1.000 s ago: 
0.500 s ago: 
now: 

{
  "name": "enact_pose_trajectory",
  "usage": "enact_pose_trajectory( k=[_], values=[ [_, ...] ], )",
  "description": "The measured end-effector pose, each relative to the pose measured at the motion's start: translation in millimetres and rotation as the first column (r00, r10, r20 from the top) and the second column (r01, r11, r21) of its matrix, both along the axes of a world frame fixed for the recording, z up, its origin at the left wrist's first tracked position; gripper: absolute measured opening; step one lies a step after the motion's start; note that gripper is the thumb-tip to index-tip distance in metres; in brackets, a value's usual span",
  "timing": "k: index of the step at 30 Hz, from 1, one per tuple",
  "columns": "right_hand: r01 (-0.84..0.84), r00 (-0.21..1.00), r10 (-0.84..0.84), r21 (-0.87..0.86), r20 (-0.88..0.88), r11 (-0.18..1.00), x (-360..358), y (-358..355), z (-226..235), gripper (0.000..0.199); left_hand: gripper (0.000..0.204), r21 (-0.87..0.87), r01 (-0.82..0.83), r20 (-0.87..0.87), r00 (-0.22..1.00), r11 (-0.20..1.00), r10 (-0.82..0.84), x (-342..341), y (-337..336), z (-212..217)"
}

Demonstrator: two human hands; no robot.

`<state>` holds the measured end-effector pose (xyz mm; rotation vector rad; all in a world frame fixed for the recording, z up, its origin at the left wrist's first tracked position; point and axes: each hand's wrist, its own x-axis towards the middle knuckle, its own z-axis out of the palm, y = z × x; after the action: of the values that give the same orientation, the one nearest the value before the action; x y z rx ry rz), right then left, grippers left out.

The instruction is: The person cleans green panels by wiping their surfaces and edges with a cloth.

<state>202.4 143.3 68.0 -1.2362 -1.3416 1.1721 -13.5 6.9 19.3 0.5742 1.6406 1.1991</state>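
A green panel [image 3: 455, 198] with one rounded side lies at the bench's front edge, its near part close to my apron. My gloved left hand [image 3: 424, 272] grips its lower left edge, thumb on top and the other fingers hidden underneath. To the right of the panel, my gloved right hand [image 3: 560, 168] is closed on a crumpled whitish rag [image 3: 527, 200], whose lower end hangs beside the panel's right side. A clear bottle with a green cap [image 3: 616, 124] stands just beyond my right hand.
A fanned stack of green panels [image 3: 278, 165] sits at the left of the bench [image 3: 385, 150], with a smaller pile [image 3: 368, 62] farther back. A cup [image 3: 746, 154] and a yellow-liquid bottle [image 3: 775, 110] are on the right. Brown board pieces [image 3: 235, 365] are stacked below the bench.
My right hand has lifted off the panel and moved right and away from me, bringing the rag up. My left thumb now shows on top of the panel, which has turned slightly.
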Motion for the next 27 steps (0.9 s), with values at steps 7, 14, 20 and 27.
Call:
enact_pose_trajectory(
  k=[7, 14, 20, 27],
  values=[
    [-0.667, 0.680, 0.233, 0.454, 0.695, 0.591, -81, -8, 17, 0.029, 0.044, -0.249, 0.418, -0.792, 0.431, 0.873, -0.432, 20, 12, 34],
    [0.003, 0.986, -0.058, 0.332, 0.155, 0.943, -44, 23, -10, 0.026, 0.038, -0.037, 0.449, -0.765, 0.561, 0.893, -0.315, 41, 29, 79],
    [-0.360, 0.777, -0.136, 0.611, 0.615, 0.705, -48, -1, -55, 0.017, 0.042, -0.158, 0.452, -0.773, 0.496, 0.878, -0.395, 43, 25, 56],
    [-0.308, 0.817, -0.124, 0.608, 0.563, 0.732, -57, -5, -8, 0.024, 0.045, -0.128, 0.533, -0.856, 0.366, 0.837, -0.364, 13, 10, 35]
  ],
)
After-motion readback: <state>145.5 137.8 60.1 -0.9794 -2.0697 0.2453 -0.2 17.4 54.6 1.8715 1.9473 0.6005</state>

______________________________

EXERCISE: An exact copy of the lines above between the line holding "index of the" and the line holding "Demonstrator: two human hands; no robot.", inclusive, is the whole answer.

RESPONSE TO THE TASK:
  "timing": "k: index of the step at 30 Hz, from 1, one per tuple",
  "columns": "right_hand: r01 (-0.84..0.84), r00 (-0.21..1.00), r10 (-0.84..0.84), r21 (-0.87..0.86), r20 (-0.88..0.88), r11 (-0.18..1.00), x (-360..358), y (-358..355), z (-226..235), gripper (0.000..0.199); left_hand: gripper (0.000..0.204), r21 (-0.87..0.87), r01 (-0.82..0.83), r20 (-0.87..0.87), r00 (-0.22..1.00), r11 (-0.20..1.00), r10 (-0.82..0.84), x (-342..341), y (-337..336), z (-212..217)"
}

Demonstrator: two human hands; no robot.

This output is complete, so the exercise is closed.